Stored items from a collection
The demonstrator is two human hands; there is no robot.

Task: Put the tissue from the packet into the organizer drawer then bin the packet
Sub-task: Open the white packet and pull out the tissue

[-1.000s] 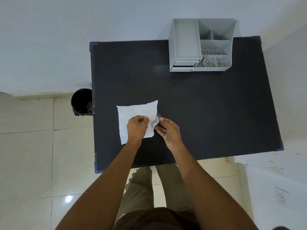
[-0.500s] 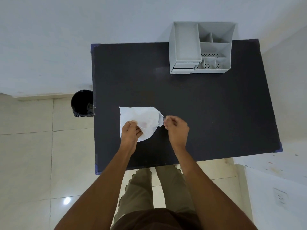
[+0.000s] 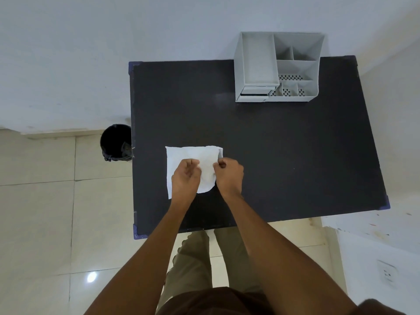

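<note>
A white tissue (image 3: 193, 155) lies spread on the black table (image 3: 284, 155), near its front left part. My left hand (image 3: 185, 178) rests on the tissue's lower left half with fingers curled in. My right hand (image 3: 228, 173) pinches the tissue's right edge, which is folded up at the top right corner. The grey organizer (image 3: 279, 67) stands at the table's far edge; its small drawer (image 3: 255, 90) at the front left looks pushed in. No packet can be made out; it may be hidden under a hand.
A black bin (image 3: 114, 142) stands on the tiled floor just left of the table. White walls run behind the table and to its right. My legs show below the table's front edge.
The tissue has been flattened out wider on the table. My right hand moved left, back onto the tissue's right edge, and my left hand shifted right over the sheet.
</note>
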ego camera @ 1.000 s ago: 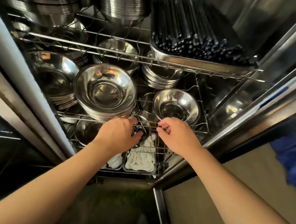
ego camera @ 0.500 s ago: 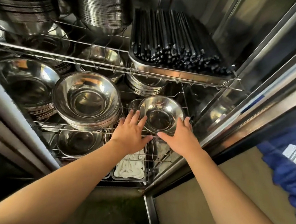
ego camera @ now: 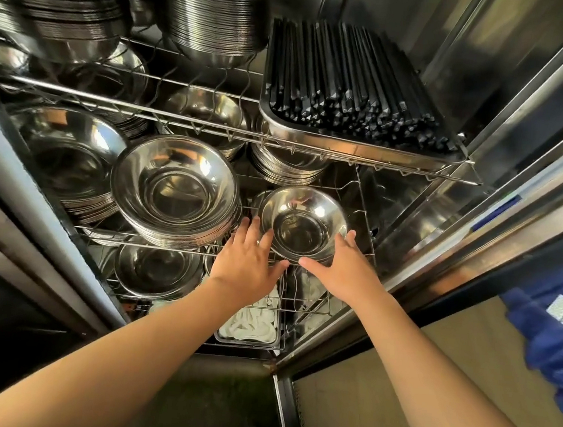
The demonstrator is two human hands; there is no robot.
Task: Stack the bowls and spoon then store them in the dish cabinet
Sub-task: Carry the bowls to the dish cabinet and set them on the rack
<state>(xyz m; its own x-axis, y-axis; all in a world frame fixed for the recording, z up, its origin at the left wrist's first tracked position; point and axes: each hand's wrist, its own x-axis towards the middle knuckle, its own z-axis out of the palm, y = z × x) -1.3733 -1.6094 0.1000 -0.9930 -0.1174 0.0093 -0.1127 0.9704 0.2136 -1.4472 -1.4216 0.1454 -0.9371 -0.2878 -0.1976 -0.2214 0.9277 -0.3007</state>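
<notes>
A small stack of steel bowls (ego camera: 303, 224) sits on the middle wire shelf (ego camera: 180, 246) of the open dish cabinet, at its front right. My left hand (ego camera: 248, 261) lies spread at the stack's lower left, fingertips against the rim. My right hand (ego camera: 344, 266) is spread at the lower right, fingers touching the bowl's side. Neither hand closes around it. No spoon shows in the bowl.
A larger stack of steel bowls (ego camera: 176, 189) stands just left, more stacks behind and above. A steel tray of black chopsticks (ego camera: 351, 82) fills the upper shelf's right. A tray of white spoons (ego camera: 252, 324) lies on the lower shelf. A blue-clothed person (ego camera: 556, 343) stands at right.
My hands rose from the shelf's front wire to the small bowl stack and spread open on either side of it. The view tilted up slightly.
</notes>
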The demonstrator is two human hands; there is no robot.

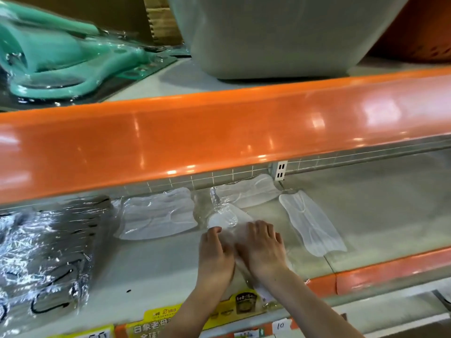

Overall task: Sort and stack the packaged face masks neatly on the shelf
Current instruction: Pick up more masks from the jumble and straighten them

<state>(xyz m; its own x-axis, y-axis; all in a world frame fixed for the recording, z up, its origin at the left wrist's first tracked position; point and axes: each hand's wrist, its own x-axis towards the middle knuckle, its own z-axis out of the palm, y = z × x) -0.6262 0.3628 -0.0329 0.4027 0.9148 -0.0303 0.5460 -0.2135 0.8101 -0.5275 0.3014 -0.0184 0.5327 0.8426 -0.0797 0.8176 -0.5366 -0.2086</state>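
Observation:
Both my hands rest palm-down on a clear-wrapped white mask pack point(225, 219) lying on the grey shelf point(151, 262). My left hand point(216, 252) presses its left side and my right hand point(262, 247) its right side, fingers spread. To the left lies a stack of white mask packs point(158, 213). Another white pack point(249, 192) sits at the back, and one more point(311, 223) lies slanted to the right. A pile of dark mask packs point(46, 252) in shiny wrap fills the shelf's left end.
An orange shelf lip point(219, 132) overhangs the work area from above. On the upper shelf stand a grey tub point(280, 37) and teal wrapped goods point(48, 57). Yellow price labels point(229, 311) line the front edge. Bare grey shelf point(390, 203) extends to the right.

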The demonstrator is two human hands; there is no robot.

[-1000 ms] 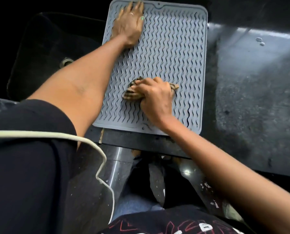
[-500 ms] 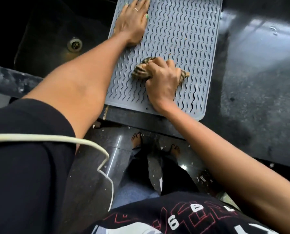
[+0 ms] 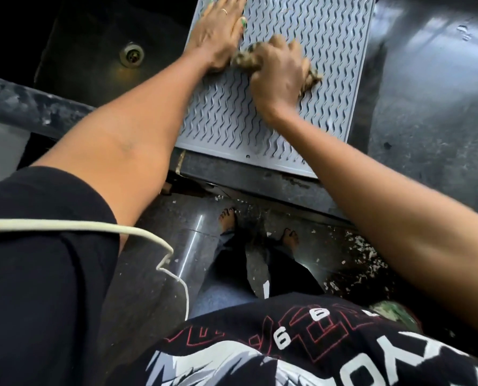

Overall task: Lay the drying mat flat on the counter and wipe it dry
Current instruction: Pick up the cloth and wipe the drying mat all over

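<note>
Grey silicone drying mat [image 3: 310,112] lies flat on the dark counter [image 3: 427,112]. Left hand [image 3: 218,37] presses it, fingers spread flat; right hand [image 3: 281,71] grips a bunched cloth [image 3: 244,60].

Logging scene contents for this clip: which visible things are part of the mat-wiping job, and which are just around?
In use:
- grey drying mat, flat on the counter
- striped cloth, bunched in the right hand
- left hand, pressed flat on the mat

Just around:
- sink with its drain
- white cable
- scraps on the floor
</note>
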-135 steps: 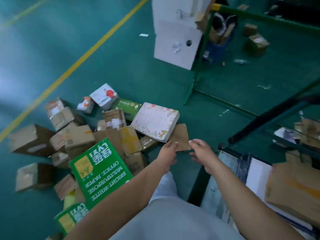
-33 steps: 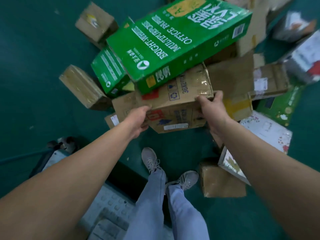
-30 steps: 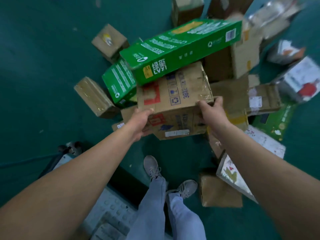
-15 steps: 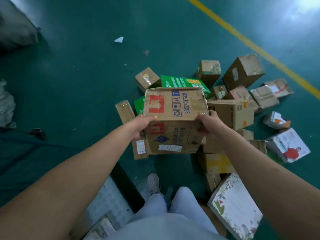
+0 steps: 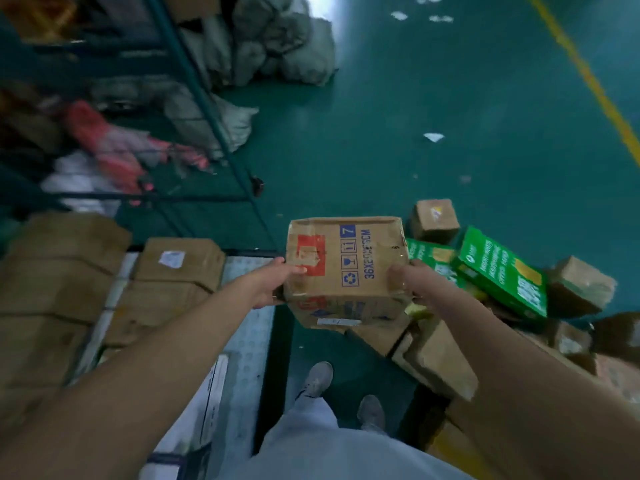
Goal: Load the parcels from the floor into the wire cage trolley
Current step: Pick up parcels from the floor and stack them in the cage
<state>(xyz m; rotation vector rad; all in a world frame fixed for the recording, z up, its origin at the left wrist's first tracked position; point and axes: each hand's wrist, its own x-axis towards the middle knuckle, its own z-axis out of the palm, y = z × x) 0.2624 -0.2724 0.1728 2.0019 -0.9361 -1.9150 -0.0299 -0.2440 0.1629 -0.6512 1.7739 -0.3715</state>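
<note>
I hold a worn brown cardboard box (image 5: pixel 346 268) with red and blue print in the air, between the trolley and the pile. My left hand (image 5: pixel 273 285) grips its left side and my right hand (image 5: pixel 412 282) grips its right side. The trolley's studded metal deck (image 5: pixel 246 327) lies at lower left, with large brown boxes (image 5: pixel 173 271) stacked on it. Its green wire frame (image 5: pixel 214 123) rises at upper left. On the floor to the right lies the pile of parcels: green paper boxes (image 5: pixel 498 271) and several brown boxes (image 5: pixel 436 362).
Grey sacks (image 5: pixel 277 39) and red and white bags (image 5: pixel 114 143) lie behind the wire frame at upper left. A yellow line (image 5: pixel 588 74) crosses the green floor at upper right. Paper scraps (image 5: pixel 433 136) dot the floor. My feet (image 5: pixel 318 379) stand beside the trolley deck.
I have lifted the brown box from under the green box off the pile and turned left with it. The trolley deck and its stacked boxes have come into view.
</note>
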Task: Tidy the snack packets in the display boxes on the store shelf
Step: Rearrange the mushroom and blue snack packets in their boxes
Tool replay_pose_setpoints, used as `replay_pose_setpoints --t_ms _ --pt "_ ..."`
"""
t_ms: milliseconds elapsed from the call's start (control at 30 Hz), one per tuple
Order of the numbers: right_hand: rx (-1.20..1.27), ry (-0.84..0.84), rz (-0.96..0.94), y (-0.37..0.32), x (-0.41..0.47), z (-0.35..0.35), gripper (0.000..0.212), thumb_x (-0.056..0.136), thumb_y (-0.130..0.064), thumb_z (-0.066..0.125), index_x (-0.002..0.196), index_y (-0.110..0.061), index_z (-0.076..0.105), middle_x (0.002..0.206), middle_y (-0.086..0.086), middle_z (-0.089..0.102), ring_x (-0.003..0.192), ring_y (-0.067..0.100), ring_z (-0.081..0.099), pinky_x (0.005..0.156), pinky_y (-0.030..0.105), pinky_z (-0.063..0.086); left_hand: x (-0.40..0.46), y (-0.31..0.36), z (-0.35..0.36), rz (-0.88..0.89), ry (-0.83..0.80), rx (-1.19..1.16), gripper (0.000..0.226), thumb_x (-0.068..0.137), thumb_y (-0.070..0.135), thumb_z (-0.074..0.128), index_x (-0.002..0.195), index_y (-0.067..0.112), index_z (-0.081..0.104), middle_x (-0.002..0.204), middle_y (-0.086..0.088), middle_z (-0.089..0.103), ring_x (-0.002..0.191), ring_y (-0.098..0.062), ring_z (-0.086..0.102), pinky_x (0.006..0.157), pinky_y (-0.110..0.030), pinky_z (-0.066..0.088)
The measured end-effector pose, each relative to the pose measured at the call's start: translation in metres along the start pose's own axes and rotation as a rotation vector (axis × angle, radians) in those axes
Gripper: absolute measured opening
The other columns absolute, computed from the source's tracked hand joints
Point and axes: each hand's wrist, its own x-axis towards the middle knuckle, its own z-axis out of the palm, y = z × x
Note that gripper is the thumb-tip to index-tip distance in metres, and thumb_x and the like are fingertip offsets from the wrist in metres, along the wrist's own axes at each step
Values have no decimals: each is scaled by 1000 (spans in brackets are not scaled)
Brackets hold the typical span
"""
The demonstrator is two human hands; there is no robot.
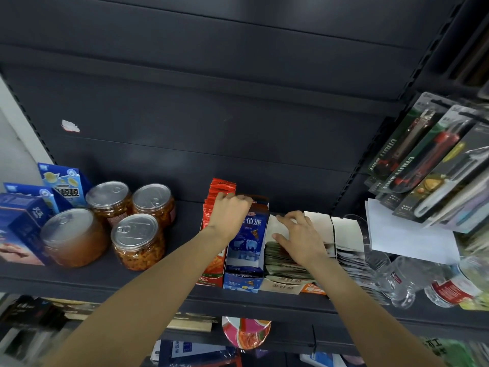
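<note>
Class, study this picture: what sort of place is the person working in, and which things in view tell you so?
Most likely a small shop. Dark metal shelving carries goods in rows: cardboard display boxes of snack packets, clear jars with silver pull-tab lids, and carded utility knives hanging on the right.

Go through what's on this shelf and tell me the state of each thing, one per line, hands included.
Left hand: fingers curled over the tops of the packets at the back.
Right hand: fingers spread, resting on the greenish packets.
Red snack packets: upright in a row.
Blue display box: upright, top open.
Greenish flat packets: stacked leaning in the cream box.
Four clear jars with pull-tab lids: sealed, upright.
Clear plastic bottle: lying on its side.
</note>
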Motion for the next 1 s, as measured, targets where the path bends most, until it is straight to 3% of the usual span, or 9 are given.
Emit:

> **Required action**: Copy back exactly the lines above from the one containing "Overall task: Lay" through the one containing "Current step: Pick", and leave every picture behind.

> **Result for this task**:
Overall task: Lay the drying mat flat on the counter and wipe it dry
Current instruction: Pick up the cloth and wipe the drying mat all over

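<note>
Grey silicone drying mat [image 3: 310,112] lies flat on the dark counter [image 3: 427,112]. Left hand [image 3: 218,37] presses it, fingers spread flat; right hand [image 3: 281,71] grips a bunched cloth [image 3: 244,60].

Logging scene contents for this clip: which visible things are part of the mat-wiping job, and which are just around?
In use:
- grey drying mat, flat on the counter
- striped cloth, bunched in the right hand
- left hand, pressed flat on the mat

Just around:
- sink with its drain
- white cable
- scraps on the floor
</note>
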-135 steps: 
-33 steps: 
-30 steps: 
-15 steps: 
+0 steps: 
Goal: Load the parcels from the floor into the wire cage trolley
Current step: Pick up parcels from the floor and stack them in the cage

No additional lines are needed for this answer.